Nach der letzten Narkose bei einer ambulanten OP (die zwischen dieser und der
in der Schwarzwaldklinik) hatte ich die Sache eigentlich in guter Erinnerung.
Nach einer Leck-mich-am-Arsch-Pille gepflegt auf den OP-Tisch schweben, ein lallendes Schwätzchen mit dem Team und im
Aufwachraum ein Eis für den eben noch intubierten Hals kann man schon ertragen.
Diesmal musste aber alles recht flott gehen. Not-OPs auf nicht nüchternen
Magen sind ziemlich unentspannt. Es folgte ein Filmriss bis zum Nahtod durch
Erfrieren auf der Aufwachstation.
Zurück zu Berta. Man brachte
mich also nach diesem intensivmedizinischen Horror in ein Dreibettzimmer. Ich
hatte mir, wie bereits erwähnt, etwas Ruhiges ruhigeres erwartet. Stellt euch vor ihr
verlasst den Ballermann und geht, um runterzukommen, in den Megapark. Und Berta
ist Jürgen Drews. Guter Vergleich. Kurz: vom Vorzimmer der Hölle direkt in die Hölle.

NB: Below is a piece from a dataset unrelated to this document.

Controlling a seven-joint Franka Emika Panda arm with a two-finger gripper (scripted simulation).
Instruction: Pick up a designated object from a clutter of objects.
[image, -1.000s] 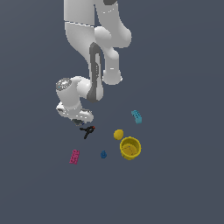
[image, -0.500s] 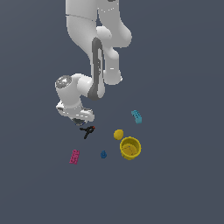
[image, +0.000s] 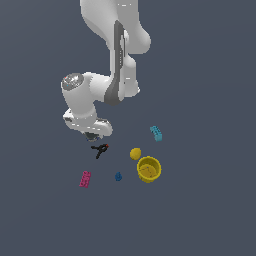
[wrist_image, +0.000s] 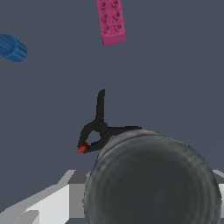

Nachdem ich mit meinem Bett über jede
Schwelle des Krankenhauses gerattert war, öffnete sich eine Tür und dahinter
hörte ich eine Stimme, die überaus kleidsam für eine Barkeeperin der ältesten
Kneipe St.Paulis hätte sein können. Berta hatte morgens gegen elf Besuch von ihrem Mann und es gab jede Menge Verwandte und Bekannte durch den Kakao zu ziehen.
Hier werden Patienten schneller kalt als ihre Betten... |
Wenn man jahrelang neben einem
Flughafen wohnt, hört man die Triebwerke der startenden Maschinen irgendwann
nicht mehr. Sobald es allerdings Änderungen in der Geräuschkulisse gibt, horcht
man auf und der Prozess der Habituation startet neu. Bertas Mann gab sich mit
der Putzfrau nämlich die Klinke in die Hand. Zum Inhalt der nun folgenden
Konversation kann ich nicht viel sagen, Gesprächsatmosphäre und Lautstärke erinnerten
an ein Vorstandstreffen der Hells Angels-Leadership.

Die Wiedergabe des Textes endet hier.